Many investors right now are afraid of the stock market. No one wants to invest in highs only to see the market go down right after they put their money to work. And now more than ever, everyone seems to be thinking the next stock market crash is ahead.
But there is a simple truth to investing: Anyone can get rich in the stock market. A solid long-term investment strategy and the time and discipline to stick to it is all you need to be successful. What stops most people from making their financial dreams a reality is fear – fear of the next stock price crash.
If you want to get past that fear, you need to learn two things about the stock market. First, market crashes are inevitable. But second and more importantly, crashes don’t happen nearly as often as you would think, and they’ve often just been speed bumps on the road to life-changing wealth for equity investors. Below I share my secret to getting over fear of a market crash and you can use it too.
The folly of predicting the next stock market crash
Stock market crashes happen from time to time. They are inevitable. If you invest long enough, you will eventually go through a crash.
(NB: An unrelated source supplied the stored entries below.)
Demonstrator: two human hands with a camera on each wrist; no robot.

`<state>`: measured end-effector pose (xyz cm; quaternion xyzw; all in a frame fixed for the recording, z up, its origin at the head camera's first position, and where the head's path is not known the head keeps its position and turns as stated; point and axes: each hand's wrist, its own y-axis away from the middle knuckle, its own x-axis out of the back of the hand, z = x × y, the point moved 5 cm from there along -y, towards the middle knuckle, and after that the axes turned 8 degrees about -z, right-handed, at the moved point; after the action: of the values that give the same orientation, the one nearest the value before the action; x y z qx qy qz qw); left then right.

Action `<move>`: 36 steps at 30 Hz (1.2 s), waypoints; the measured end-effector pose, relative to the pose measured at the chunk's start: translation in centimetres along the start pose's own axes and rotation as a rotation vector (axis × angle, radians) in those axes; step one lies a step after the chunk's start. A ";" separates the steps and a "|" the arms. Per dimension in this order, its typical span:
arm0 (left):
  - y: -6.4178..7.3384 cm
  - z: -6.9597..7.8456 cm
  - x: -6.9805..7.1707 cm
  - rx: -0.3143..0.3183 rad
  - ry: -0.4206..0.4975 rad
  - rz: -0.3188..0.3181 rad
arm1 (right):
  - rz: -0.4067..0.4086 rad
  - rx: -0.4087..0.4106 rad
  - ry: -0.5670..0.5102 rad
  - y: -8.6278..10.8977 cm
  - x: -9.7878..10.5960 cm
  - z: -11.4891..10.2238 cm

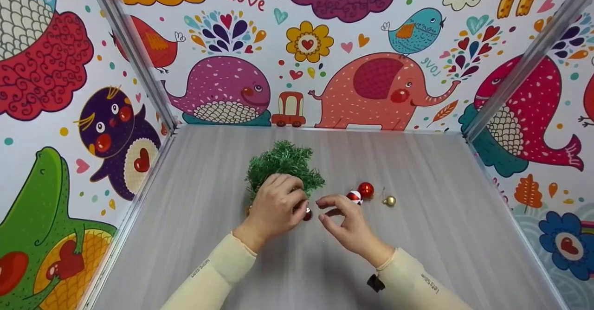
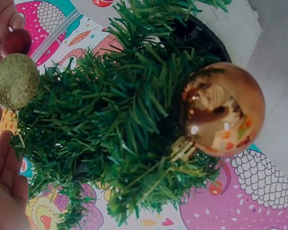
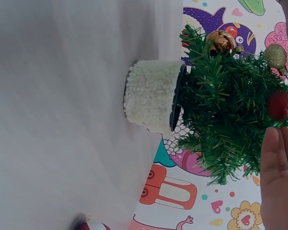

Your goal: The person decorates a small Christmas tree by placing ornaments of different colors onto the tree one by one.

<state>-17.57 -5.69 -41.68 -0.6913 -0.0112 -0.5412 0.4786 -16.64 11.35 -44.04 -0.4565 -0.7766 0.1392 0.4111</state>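
Observation:
A small green artificial Christmas tree (image 1: 284, 159) stands in a white textured pot (image 3: 151, 96). My left hand (image 1: 278, 203) is at its near side with bent fingers, next to a glittery gold ball (image 2: 15, 81) on the tree; what the fingertips hold is hidden. Just right of the left thumb hangs a small dark red ball (image 3: 280, 105), blurred in the right wrist view. My right hand (image 1: 345, 222) is beside this ball, thumb and forefinger apart and nothing between them. A shiny copper-gold ball (image 2: 223, 109) hangs lower on the tree.
To the right on the grey table (image 1: 417, 254) lie a shiny red ball (image 1: 366, 190), a red-and-white ball (image 1: 355, 197) partly behind my right hand, and a small gold ball (image 1: 390, 201). Cartoon-printed panels (image 1: 297, 82) enclose the back and sides, with metal posts (image 1: 134, 54) at the corners.

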 end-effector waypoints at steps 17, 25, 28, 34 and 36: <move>0.0 -0.3 -0.4 0.040 -0.001 -0.018 | 0.023 -0.019 0.274 -0.2 -0.9 2.6; 0.1 -0.3 -0.6 0.053 0.009 -0.024 | 0.033 -0.046 0.300 -0.4 -1.4 2.8; 0.1 -0.3 -0.7 0.054 0.011 -0.021 | 0.049 -0.054 0.287 -0.5 -1.4 2.8; 0.0 -0.3 -0.7 0.061 0.013 -0.031 | 0.081 -0.063 0.252 -0.5 -1.5 2.9; -0.1 -0.3 -0.7 0.057 0.015 -0.024 | 0.089 -0.067 0.258 -0.6 -1.6 2.9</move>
<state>-18.13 -5.52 -42.17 -0.6732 -0.0316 -0.5514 0.4917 -18.84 10.21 -46.29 -0.5183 -0.7006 0.0715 0.4853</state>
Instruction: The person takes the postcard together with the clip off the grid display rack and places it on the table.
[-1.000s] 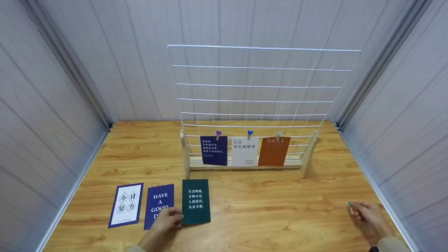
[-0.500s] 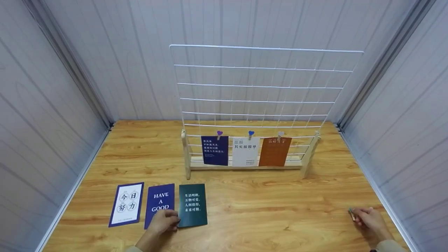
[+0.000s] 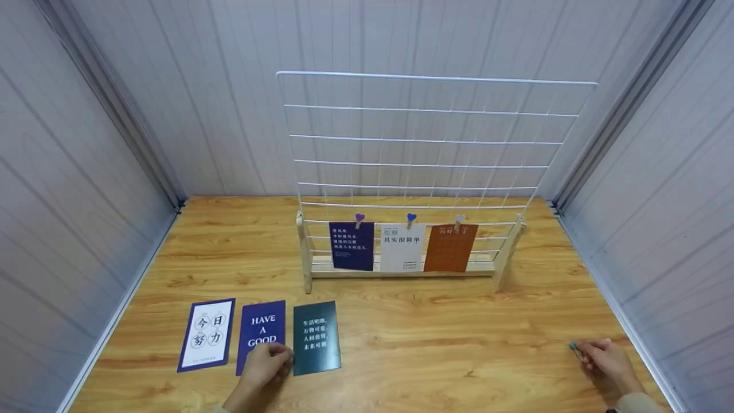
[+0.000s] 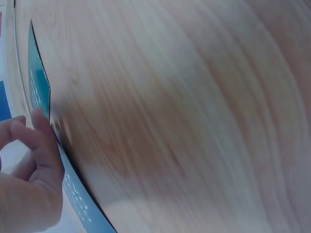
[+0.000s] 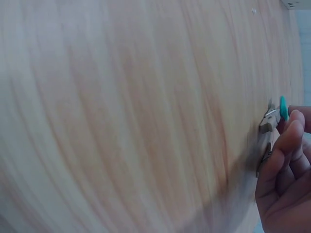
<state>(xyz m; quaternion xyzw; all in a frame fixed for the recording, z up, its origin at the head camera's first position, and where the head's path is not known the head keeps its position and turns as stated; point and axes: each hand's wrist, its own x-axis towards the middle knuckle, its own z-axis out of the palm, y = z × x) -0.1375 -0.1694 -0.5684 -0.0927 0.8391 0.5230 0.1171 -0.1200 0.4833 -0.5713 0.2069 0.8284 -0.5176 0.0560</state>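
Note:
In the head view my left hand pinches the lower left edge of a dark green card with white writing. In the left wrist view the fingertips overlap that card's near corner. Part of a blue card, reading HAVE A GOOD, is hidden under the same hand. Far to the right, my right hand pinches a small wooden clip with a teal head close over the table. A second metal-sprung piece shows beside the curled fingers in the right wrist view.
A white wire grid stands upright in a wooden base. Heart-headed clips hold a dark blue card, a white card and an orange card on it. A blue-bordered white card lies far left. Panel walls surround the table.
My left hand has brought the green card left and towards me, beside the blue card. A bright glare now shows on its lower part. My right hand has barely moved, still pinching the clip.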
It is only natural to want to be able to predict when the next one will happen. That way, you can sell at high prices just before the fall and then return to the market at bottom prices.
The problem is that there is always a reason to expect an impending stock market crash. Looking back on the past year, almost any bearish call looked quite reasonable at the time. But listening to them only costs you the chance of huge returns.
May 2020: Fear of double dip
Immediately after the coronavirus market in February and March 2020, stocks began to recover. Many market watchers were skeptical and argued that one second crash was just around the corner.
This view seemed completely reasonable at the time. Tens of thousands of people were out of work, there was no end in sight to company shutdowns, and fears of more waves of COVID-19 cases challenged the ability of the federal government and the Federal Reserve to come up with enough stimulus measures to keep things going.
Still, if you expected the crash to occur within a few weeks or months, you would be very disappointed. During the four months from the beginning of May to the end of August has S&P 500 jumped by 24% and many individual stocks performed much better.
September 2020: Fear of irrational markets, political chaos and vaccine failure
September brought a minor correction , and it brought the lawsuits out again. It was easy to look at new catalysts as a cause for concern, including the presidential election, stock valuation at more elevated levels than they had reached before the pandemic, and the slow progress toward a coronavirus vaccine.
But again, if you figured a crash would come before the year was out, you were wrong. S&P rose another 10% between the end of August and New Year’s Eve. Those who sold to the market’s lowest level just before the November election missed a rally that would have given them a return of 15% or more.
January 2021: A surprise in Washington
People all over the world were eager to put 2020 behind them. Still, nervous investors believed that a strong market in 2020 simply delayed the inevitable, and some expected a rapid crash to start in 2021. Concerns included sluggish vaccine rollout, Senate elections and the potential for unrest as the presidency changed hands.
The crash did not happen. There has been some volatility in the stock market, but in just six weeks the S&P 500 has risen by a further 6% so far this year.
See your fears
Looking back on previous predictions, some interesting things are highlighted. First, they were the ones who predicted often right about certain events that happen. Can predictions of a recovery in COVID-19 cases prove to be correct. Vaccines took longer than hoped for approval, and their rollout has been painfully slow. Control of the U.S. Senate changed hands, and there were riots in Washington that led to the inauguration. But what the predictions got wrong was the impact on the stock market.
Second, the cost of giving in to your fears has been prohibitively high. The S&P 500 has risen 1,650 points from its lowest in March. It would require a crash of more than 40% to return to these levels. Even if there was a 20% crash, it would only bring S&P down to the levels where it traded in July last year.
And lastly, the one time where people not was real prediction of a stock market crash was before the crash in 2020 actually happened. Sure, there were a few forecasts that suggested the end of the decadelong bull market should happen eventually. But they lacked details and they were not really suitable for any particular action to take.
Accept the next crash
Most importantly, the 2020 market crash did not shatter the financial hopes of long-term investors. Those who stuck to the market and coped with the ups and downs are doing much better than they were before the crash.
There will be a stock price accident in the future. It will not be fun and it will be difficult to get through because all market crashes are hard to endure.
But don’t let the next crash be the villain that prevents you from investing. Your future prosperity is at stake. The only thing to be afraid of is that your fears are what are preventing you from having the financial life you have always wanted.